The impact of this was the more than doubling of the money NSSF receives from employees saving for their old age, which stood at Sh62.29 billion as of June 2024, a 132 per cent increase from Sh26.87 billion the previous year.

Over the last two years, different deductions have shaved off more than Sh4,000 from the pay of a Kenyan earning Sh90,000.

Since 2023, a Kenyan earning Sh90,000 has been slapped with a Sh1,350 affordable housing levy and seen their contribution to NSSF rise to Sh4,320 from Sh1,080, while SHIF has also more than doubled to Sh2,475 from Sh1,200.

Other than the direct deductions on employee pay that reduce their disposable income, the government has introduced a host of taxes on essential products that have further pushed up the cost of living.

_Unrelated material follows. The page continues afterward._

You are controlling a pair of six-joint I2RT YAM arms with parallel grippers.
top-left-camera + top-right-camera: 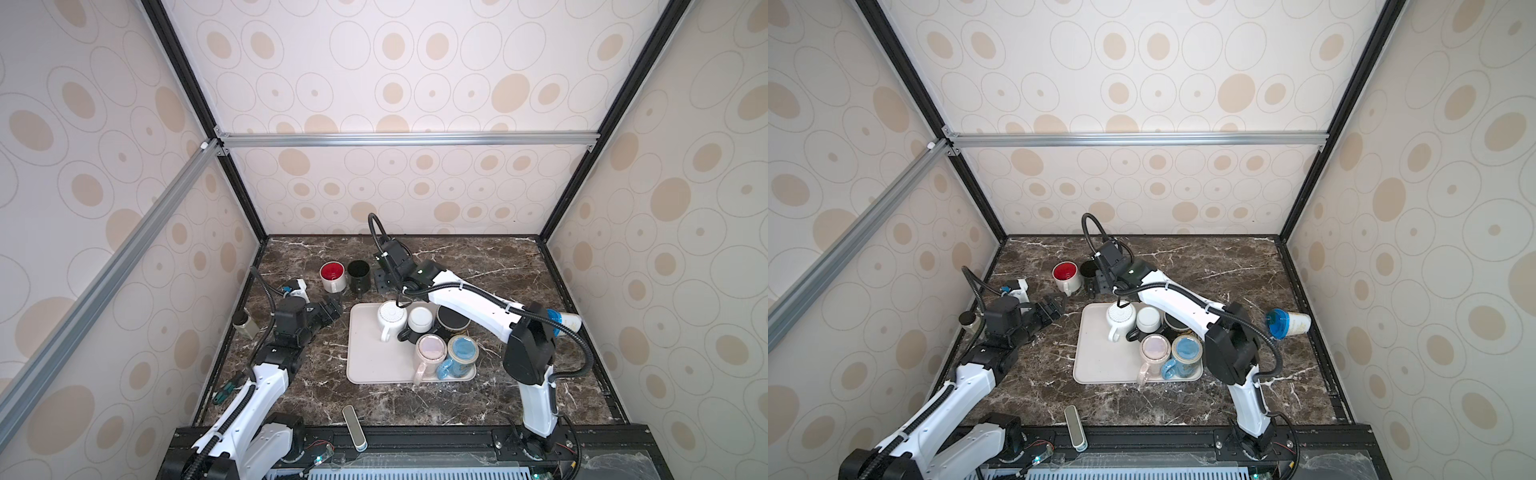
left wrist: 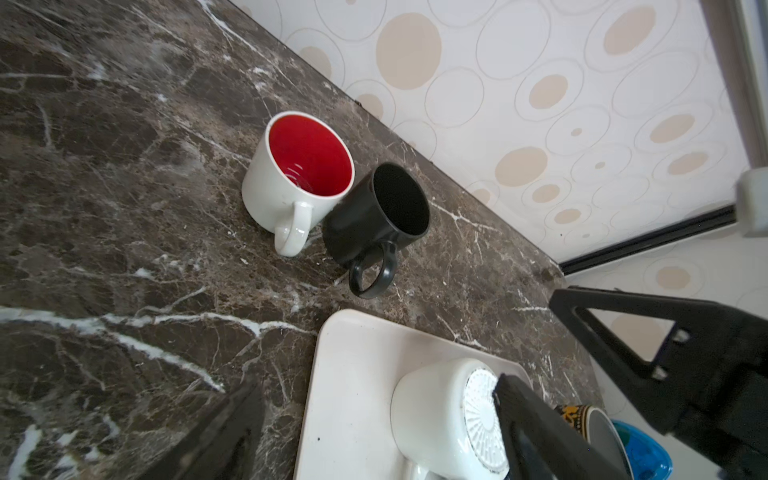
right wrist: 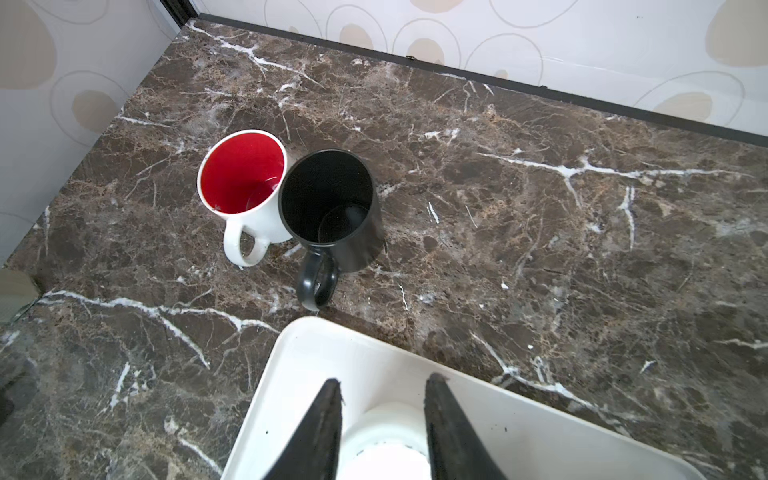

The Transport Ministry in July last year increased the Road Maintenance Levy, which is used by the different road agencies to repair roads, by Sh7 to Sh25 per litre of super petrol and diesel, up from Sh18.

It had earlier in 2023 doubled Value Added Tax (VAT) on petroleum products to the standard VAT of 16 per cent from eight per cent.

The two taxes have increased the cost of transportation, forcing many Kenyans to rethink their mode of commuting to work. This has also increased operating costs for companies, which have also been hit by a generally high cost of doing business, including rising labour costs due to contributions such as NSSF, and rarely absorb the higher costs but pass them to consumers.

Bogged down by these factors, workers hope that the government might look into their plight and possibly increase the minimum wage or offer reprieves through a lighter tax burden.

Last year, President William Ruto appeared to be trying to strike a balance between appeasing workers who have been grappling with reduced incomes and the high cost of essentials and employers, who have protested the rising costs of doing business in the country, which they argued has seen businesses close and others scale down operations.